Preface
Published online by Cambridge University Press: 20 December 2017
Summary
Among the truly outstanding philosophers of the twentieth century, Alfred North Whitehead holds the unenviable status of being the most neglected. Before the outbreak of the Second World War he was widely acclaimed as one of the great thinkers of the times. After that tragic event, the philosophical world in both Britain and the USA changed radically. Academics now perceived themselves as professionals with their own field of expertise; Whitehead's metaphysical writings, which are full of daring speculations into the ultimate nature of things, could hardly exert any great attraction on philosophers hypnotised by the fabulous minutiae of logic and linguistic analysis.
Because of the oblivion into which it fell in the second half of the last century, Whitehead's process metaphysics remains comparatively little known. It is ignored, rather than rejected on philosophical grounds. This is regrettable, for Whitehead dealt in unconventional fashion with questions that are at the centre of contemporary debates, especially in ontology and the philosophy of mind. Some prominent analytic philosophers working in these fields are even travelling intellectual paths closely resembling Whitehead's own, apparently without fully realising it.

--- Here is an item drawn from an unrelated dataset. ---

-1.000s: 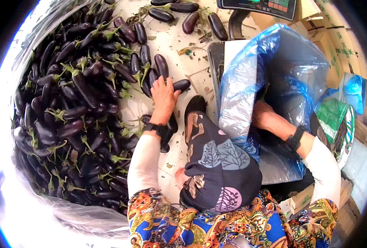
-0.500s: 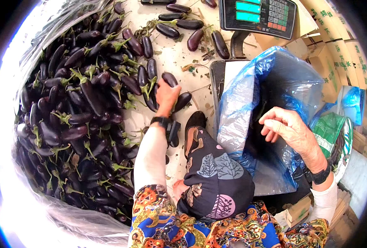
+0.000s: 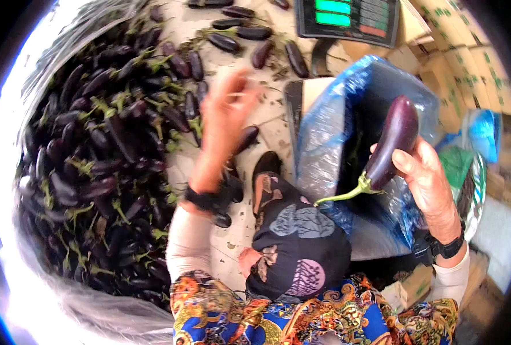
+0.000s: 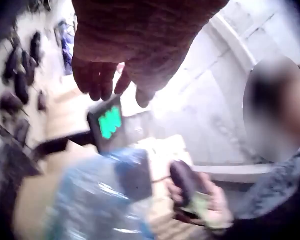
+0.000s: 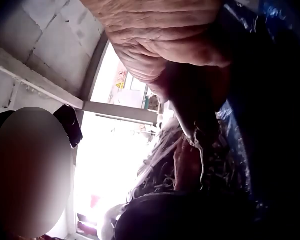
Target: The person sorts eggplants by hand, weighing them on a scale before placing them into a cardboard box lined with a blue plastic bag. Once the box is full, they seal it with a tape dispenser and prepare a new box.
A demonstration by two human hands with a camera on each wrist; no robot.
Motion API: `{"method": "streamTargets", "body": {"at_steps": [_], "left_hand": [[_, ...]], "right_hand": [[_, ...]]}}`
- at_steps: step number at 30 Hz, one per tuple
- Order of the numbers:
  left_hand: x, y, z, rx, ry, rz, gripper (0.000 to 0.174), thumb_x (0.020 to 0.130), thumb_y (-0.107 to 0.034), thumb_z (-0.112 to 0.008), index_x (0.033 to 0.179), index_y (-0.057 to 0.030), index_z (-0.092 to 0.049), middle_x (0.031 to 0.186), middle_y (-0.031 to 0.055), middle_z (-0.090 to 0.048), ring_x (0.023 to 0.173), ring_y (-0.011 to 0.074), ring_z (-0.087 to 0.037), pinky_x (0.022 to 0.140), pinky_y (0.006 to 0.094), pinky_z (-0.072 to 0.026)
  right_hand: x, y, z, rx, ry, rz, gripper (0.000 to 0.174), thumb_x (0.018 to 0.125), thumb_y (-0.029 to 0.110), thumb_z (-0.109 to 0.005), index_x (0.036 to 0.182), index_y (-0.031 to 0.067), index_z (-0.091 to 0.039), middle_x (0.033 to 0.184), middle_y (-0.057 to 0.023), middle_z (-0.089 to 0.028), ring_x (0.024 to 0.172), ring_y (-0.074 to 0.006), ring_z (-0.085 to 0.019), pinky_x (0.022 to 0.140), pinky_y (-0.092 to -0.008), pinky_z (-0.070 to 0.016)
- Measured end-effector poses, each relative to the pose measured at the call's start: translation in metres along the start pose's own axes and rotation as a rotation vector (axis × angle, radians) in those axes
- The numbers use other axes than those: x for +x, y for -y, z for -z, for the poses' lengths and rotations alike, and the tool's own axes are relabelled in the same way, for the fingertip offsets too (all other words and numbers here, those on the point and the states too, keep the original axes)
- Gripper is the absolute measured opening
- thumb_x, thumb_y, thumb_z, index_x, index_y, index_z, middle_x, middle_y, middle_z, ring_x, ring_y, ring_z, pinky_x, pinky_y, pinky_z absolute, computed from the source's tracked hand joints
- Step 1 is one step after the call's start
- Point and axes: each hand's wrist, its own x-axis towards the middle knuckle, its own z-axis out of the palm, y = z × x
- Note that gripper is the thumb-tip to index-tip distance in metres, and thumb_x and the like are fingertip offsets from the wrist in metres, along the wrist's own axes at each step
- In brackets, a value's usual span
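Note:
Above the blue-lined box my right hand grips a purple eggplant, thumb across its near side, green stem hanging down to the left. The same eggplant shows in the left wrist view with the right hand around it. My left hand, blurred by motion, is over the floor to the left of the box; in the left wrist view the left hand has loosely bent fingers with nothing in them. Close to it, another eggplant lies on the floor. A blue plastic liner stands up around the box's dark inside.
A large eggplant heap fills the left side, bordered by clear plastic sheeting. Several loose eggplants lie at the top. A scale display stands behind the box. Cardboard boxes and a green bag are at the right.
My left hand has let go of the eggplant it gripped on the floor and lifted away. My right hand came up out of the box empty, and now holds an eggplant.

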Motion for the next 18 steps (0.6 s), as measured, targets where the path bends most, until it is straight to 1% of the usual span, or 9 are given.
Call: {"method": "streamTargets", "body": {"at_steps": [2,4,8,9,10,12,14,17,18], "left_hand": [[0.027,0.099,0.023,0.634,-0.141,-0.171,0.052,0.083,-0.032,-0.074,0.122,-0.0008,-0.061,0.11,0.0183,-0.066,0.1,0.0294,-0.065,0.089,0.0377,-0.0508],[0.034,0.18,0.042,0.891,-0.085,0.024,0.065,0.075,-0.045,-0.076,0.124,-0.0067,-0.059,0.117,0.0208,-0.062,0.109,0.0378,-0.058,0.093,0.0464,-0.0484],[0.028,0.203,0.041,1.112,0.058,0.518,0.078,0.078,-0.061,-0.067,0.141,-0.0188,-0.047,0.147,0.0232,-0.035,0.128,0.0472,-0.04,0.098,0.0596,-0.039],[0.028,0.207,0.037,1.135,0.065,0.522,0.079,0.079,-0.06,-0.068,0.142,-0.0187,-0.044,0.15,0.0233,-0.029,0.128,0.05,-0.038,0.098,0.0623,-0.0376],[0.03,0.21,0.035,1.175,0.056,0.521,0.077,0.078,-0.058,-0.069,0.142,-0.021,-0.044,0.149,0.023,-0.03,0.128,0.0504,-0.037,0.098,0.0612,-0.0385],[0.034,0.215,0.031,1.166,0.016,0.553,0.075,0.078,-0.054,-0.07,0.142,-0.024,-0.044,0.148,0.0235,-0.031,0.125,0.0508,-0.04,0.097,0.0607,-0.0393],[0.037,0.227,0.029,1.203,-0.015,0.532,0.075,0.077,-0.052,-0.071,0.142,-0.0258,-0.045,0.146,0.0237,-0.032,0.12,0.0504,-0.045,0.095,0.059,-0.0417],[0.036,0.233,0.032,1.199,-0.018,0.548,0.074,0.075,-0.051,-0.07,0.142,-0.0297,-0.046,0.146,0.023,-0.03,0.118,0.0507,-0.047,0.095,0.0538,-0.0448],[0.036,0.217,0.03,1.133,-0.046,0.57,0.076,0.074,-0.05,-0.071,0.141,-0.0211,-0.05,0.14,0.0237,-0.043,0.116,0.0459,-0.053,0.096,0.0487,-0.0456]], "right_hand": [[-0.005,-0.007,0.009,0.016,-0.087,-0.135,0.049,0.09,0.032,-0.067,0.124,-0.0006,-0.052,0.104,-0.0103,-0.065,0.094,-0.0202,-0.067,0.081,-0.0365,-0.0567],[0.014,-0.02,0.031,-0.039,-0.056,-0.119,0.044,0.091,0.034,-0.066,0.12,0.0023,-0.055,0.103,-0.0079,-0.065,0.089,-0.0186,-0.068,0.075,-0.0341,-0.0576],[0.055,-0.052,0.033,-0.121,-0.023,-0.287,0.045,0.086,0.043,-0.071,0.107,0.0055,-0.057,0.089,-0.0038,-0.064,0.081,-0.0141,-0.065,0.067,-0.0298,-0.0555],[0.066,-0.076,0.036,-0.142,0.037,-0.315,0.045,0.085,0.042,-0.071,0.108,0.0049,-0.057,0.09,-0.0038,-0.063,0.082,-0.0144,-0.065,0.066,-0.0308,-0.0551],[0.076,-0.085,0.023,-0.3,-0.008,-0.307,0.051,0.083,0.039,-0.072,0.111,0.0002,-0.056,0.092,-0.0103,-0.066,0.082,-0.0228,-0.066,0.069,-0.0365,-0.0551],[0.109,-0.144,0.014,-0.877,-0.145,0.001,0.055,0.082,0.031,-0.069,0.118,-0.0072,-0.05,0.104,-0.0318,-0.064,0.094,-0.0484,-0.062,0.085,-0.0494,-0.051],[0.142,-0.171,-0.011,-0.864,-0.192,-0.212,0.046,0.088,0.021,-0.058,0.123,-0.0062,-0.047,0.114,-0.0367,-0.058,0.1,-0.0488,-0.061,0.093,-0.0516,-0.0477],[0.128,-0.145,-0.024,-0.945,-0.206,-0.172,0.045,0.091,0.024,-0.054,0.125,-0.005,-0.046,0.119,-0.0349,-0.057,0.108,-0.0474,-0.058,0.095,-0.05,-0.0477],[0.123,-0.138,-0.023,-1.002,-0.216,-0.148,0.045,0.092,0.026,-0.054,0.124,-0.005,-0.048,0.121,-0.0344,-0.057,0.111,-0.0473,-0.057,0.095,-0.0494,-0.0475]]}}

This book aims at making Whitehead's complex system accessible to a wider audience than it currently enjoys. It is by no means to be regarded as a complete interpretation of his worldview. Nevertheless, an effort has been made to elucidate all the basic principles that ground his vision and, most importantly perhaps, the problems to which his philosophy is supposed to provide an answer. At the same time, and following Whitehead's own practice, I have tried to show how he reached his sometimes very counter-intuitive conclusions by way of dialogue with the great masters of the past – Plato and Aristotle, but also early modern philosophers like Descartes, Newton, Locke, Hume and Spinoza. A prominent place in the following reconstruction is occupied by Leibniz, who is, together with Plato, Whitehead's true philosophical hero.
There are deep philosophical motivations behind Whitehead's engagement with such great figures. As he explains in his magnum opus, Process and Reality (1929), our thinking is held captive by old ideas unconsciously held. What philosophy stands in need of is a conceptual revolution – a critique of tradition that would also enable us to develop a radically new way of conceiving of the world and our place in it.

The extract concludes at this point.